Node current = root;
for(char c : word.toCharArray()){
Node child = current.children.get(Character.valueOf(c));
if(child.prefixes == 1){
current.children.remove(Character.valueOf(c));
return;
}else{
child.prefixes--;
current = child;
}
}
// since the word is removed now, set the flag to false
current.isWord = false;
}

public static void main(String[] args) {
Trie trie = new Trie();
trie.insertWord("ball");
trie.insertWord("balls");
trie.insertWord("bat");
trie.insertWord("doll");
trie.insertWord("dork");
trie.insertWord("dorm");
trie.insertWord("send");
trie.insertWord("sense");

// testing deletion
//System.out.println(trie.searchWord("ball"));
//trie.deleteWord("ball");
//System.out.println(trie.searchWord("ball"));
//System.out.println(trie.searchWord("balls"));

// testing insertion
//System.out.println(trie.searchWord("dumb"));
//trie.insertWord("dumb");
//System.out.println(trie.searchWord("dumb"));
//trie.deleteWord("dumb");
//System.out.println(trie.searchWord("dumb"));
}
}

Anindya said...

Above is a complete implementation inspired from Bragaadeesh introductory tutorial. It helped me a lot in undertsanding the concepts hence I thought of posting the entire code myself.
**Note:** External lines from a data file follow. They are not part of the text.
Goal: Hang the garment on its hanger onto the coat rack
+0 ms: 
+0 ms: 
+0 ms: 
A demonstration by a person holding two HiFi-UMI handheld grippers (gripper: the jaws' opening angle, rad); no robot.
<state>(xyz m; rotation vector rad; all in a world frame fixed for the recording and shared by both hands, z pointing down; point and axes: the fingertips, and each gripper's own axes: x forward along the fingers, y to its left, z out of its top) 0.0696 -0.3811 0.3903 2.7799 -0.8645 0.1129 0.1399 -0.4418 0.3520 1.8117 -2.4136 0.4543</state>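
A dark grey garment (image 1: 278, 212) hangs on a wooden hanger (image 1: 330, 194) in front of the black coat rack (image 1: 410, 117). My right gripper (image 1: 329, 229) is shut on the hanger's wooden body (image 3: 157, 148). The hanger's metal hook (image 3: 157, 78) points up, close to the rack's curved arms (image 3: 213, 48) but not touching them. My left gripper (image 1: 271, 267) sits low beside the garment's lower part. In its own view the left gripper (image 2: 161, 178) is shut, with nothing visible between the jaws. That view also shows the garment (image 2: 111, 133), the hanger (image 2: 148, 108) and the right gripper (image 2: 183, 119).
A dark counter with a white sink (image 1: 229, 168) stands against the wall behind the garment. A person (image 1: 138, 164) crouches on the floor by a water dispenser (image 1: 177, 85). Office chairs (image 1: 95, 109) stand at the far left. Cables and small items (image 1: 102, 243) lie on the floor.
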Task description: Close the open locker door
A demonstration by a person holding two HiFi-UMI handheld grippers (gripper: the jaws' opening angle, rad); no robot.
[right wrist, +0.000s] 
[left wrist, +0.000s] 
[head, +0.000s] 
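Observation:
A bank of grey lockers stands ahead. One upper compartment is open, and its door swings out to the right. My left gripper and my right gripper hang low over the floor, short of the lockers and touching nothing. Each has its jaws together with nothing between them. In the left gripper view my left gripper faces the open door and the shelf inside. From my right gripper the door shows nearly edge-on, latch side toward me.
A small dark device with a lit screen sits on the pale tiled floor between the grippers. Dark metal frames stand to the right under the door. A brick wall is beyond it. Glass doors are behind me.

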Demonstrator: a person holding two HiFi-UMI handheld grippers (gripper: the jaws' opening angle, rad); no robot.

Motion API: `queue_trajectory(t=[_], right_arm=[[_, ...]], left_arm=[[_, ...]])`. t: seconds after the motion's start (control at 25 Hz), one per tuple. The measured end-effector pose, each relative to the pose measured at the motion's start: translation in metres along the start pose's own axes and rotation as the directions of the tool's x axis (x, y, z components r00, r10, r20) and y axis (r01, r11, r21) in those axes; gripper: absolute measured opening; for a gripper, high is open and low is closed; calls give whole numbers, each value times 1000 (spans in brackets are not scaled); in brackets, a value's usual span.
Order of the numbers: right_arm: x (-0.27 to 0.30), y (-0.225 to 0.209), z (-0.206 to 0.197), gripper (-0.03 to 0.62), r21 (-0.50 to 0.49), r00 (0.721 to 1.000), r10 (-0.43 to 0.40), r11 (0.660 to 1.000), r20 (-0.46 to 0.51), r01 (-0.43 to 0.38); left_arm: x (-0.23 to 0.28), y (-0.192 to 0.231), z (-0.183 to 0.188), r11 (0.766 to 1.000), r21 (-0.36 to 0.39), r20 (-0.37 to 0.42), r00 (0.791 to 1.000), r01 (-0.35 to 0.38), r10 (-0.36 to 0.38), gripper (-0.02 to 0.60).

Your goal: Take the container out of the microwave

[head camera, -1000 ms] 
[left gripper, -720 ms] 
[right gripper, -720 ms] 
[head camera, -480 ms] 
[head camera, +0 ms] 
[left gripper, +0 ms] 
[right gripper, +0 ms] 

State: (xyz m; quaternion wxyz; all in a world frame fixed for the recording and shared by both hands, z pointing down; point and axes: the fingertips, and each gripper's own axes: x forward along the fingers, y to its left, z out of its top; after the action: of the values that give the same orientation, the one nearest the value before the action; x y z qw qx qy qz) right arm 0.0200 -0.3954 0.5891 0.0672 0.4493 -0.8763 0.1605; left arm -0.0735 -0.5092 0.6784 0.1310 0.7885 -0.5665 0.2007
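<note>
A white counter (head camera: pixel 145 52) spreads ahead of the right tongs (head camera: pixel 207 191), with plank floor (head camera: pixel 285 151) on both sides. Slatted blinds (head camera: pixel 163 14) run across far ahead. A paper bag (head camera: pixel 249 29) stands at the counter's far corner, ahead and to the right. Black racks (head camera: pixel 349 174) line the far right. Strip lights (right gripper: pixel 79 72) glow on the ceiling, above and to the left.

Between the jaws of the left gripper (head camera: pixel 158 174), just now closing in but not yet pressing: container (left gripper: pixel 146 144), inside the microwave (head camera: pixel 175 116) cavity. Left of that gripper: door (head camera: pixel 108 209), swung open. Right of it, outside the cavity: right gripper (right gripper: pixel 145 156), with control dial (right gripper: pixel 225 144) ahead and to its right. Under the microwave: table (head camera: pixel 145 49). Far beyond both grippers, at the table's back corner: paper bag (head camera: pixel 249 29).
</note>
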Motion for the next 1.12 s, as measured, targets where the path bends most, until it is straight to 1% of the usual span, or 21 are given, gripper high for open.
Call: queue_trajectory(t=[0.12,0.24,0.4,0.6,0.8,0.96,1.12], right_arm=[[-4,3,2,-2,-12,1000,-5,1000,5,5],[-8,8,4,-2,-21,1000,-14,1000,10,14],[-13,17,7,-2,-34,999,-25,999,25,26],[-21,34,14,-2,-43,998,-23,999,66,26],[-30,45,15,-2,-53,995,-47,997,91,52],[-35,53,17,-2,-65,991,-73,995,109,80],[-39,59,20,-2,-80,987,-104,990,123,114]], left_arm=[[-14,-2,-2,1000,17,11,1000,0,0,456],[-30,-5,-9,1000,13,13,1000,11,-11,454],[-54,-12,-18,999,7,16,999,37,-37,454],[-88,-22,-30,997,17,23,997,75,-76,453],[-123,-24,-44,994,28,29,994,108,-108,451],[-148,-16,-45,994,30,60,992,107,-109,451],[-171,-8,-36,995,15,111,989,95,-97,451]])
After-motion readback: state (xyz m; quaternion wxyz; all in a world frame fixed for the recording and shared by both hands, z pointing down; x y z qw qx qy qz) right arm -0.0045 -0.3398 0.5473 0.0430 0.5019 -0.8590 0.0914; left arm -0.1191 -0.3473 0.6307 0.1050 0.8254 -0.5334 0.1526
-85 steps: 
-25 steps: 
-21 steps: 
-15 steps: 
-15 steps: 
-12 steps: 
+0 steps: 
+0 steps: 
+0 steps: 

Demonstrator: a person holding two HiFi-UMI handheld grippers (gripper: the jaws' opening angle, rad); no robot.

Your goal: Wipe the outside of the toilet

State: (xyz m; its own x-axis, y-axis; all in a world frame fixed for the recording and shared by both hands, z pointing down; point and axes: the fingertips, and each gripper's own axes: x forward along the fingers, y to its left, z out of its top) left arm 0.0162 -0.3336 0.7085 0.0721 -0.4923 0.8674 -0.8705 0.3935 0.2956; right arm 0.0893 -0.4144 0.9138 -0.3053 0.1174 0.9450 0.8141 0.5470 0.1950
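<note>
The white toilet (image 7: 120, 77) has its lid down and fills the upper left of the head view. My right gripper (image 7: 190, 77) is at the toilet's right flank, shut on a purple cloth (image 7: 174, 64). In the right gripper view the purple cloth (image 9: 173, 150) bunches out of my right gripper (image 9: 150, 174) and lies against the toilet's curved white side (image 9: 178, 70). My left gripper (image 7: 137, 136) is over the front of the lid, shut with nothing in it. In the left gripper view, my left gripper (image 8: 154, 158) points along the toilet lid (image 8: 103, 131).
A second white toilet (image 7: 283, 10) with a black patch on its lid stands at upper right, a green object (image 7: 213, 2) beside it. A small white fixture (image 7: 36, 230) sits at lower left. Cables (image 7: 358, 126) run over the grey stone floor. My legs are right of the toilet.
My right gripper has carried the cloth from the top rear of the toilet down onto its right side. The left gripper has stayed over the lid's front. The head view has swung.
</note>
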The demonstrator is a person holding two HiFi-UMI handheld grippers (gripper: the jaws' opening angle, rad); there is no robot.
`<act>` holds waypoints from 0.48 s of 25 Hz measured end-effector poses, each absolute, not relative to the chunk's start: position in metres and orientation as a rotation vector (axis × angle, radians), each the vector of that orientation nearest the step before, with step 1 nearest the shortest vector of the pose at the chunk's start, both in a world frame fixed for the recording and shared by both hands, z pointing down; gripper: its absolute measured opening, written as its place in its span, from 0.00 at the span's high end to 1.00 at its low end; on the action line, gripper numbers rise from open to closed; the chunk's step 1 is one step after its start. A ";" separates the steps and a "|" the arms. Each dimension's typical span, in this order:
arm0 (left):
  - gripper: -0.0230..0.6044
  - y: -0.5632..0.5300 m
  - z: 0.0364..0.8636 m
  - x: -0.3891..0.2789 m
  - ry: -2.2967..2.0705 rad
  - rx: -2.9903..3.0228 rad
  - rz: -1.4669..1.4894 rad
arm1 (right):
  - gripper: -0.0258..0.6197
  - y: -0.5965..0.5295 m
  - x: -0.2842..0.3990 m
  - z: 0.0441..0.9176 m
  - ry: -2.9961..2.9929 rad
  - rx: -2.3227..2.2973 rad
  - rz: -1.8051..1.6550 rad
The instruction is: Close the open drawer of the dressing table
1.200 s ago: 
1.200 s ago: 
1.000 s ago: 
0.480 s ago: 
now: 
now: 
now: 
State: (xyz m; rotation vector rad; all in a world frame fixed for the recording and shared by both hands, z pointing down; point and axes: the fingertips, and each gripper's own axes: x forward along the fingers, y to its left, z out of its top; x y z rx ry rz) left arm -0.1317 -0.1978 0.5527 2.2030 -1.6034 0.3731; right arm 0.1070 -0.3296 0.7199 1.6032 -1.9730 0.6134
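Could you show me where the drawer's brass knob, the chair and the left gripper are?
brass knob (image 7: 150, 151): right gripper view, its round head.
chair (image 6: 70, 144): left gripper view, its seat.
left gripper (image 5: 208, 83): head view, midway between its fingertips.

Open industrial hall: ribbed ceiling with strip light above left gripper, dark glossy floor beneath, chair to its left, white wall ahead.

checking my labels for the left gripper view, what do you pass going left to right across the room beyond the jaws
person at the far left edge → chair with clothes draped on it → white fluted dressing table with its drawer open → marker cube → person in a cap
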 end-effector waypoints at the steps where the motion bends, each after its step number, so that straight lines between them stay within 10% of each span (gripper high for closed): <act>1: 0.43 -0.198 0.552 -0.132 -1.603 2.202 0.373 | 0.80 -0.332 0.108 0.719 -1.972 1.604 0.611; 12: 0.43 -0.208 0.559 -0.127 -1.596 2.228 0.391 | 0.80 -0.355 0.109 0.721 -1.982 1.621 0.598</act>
If anyone is interested practising problem, have a look at the following Topcoder problems

http://www.topcoder.com/stat?c=problem_statement&pm=7411

http://www.topcoder.com/stat?c=problem_statement&pm=6215

BragBoy said...

@Anindya : great job!

john said...

That's neat stuff. How would a the basic implementation of a delete method look for this program?

Varun said...
This comment has been removed by the author.
Sushma said...

Thanks for the code. A few questions about Anindya's delete code :-
1)if(child.prefixes == 1){
current.children.remove(Character.valueOf(c));

lets say the words cart, can, camera are inserted. Now camera is deleted. The above code removes "m" from the children list of "a". How to delete the memory allocated for "e,r,a" nodes.

2) In delete function
// since the word is removed now, set the flag to false
current.isWord = false;

Lets say do, door, does are inserted. Now "does" is deleted. So this sets "o" node a not a word. But "do" is a word.

Vaibhav Sawant said...

I completely agree with sushma .... deletion code requires some correction

Unknown said...

Space complexity of Anindya's code is too much,there are many empty cells in this implementation using hashmaps. Hence, not a desired code by many

stralo said...

Thanks a lot for the tutorial, Bragaadeesh. It's helped me a lot. However, I think there is something wrong with the search() method. I understand the need to ensure the current node isn't null, but I don't think the for-loop should be within a while loop. Please take a look at it again and let me know if there's something I'm missing.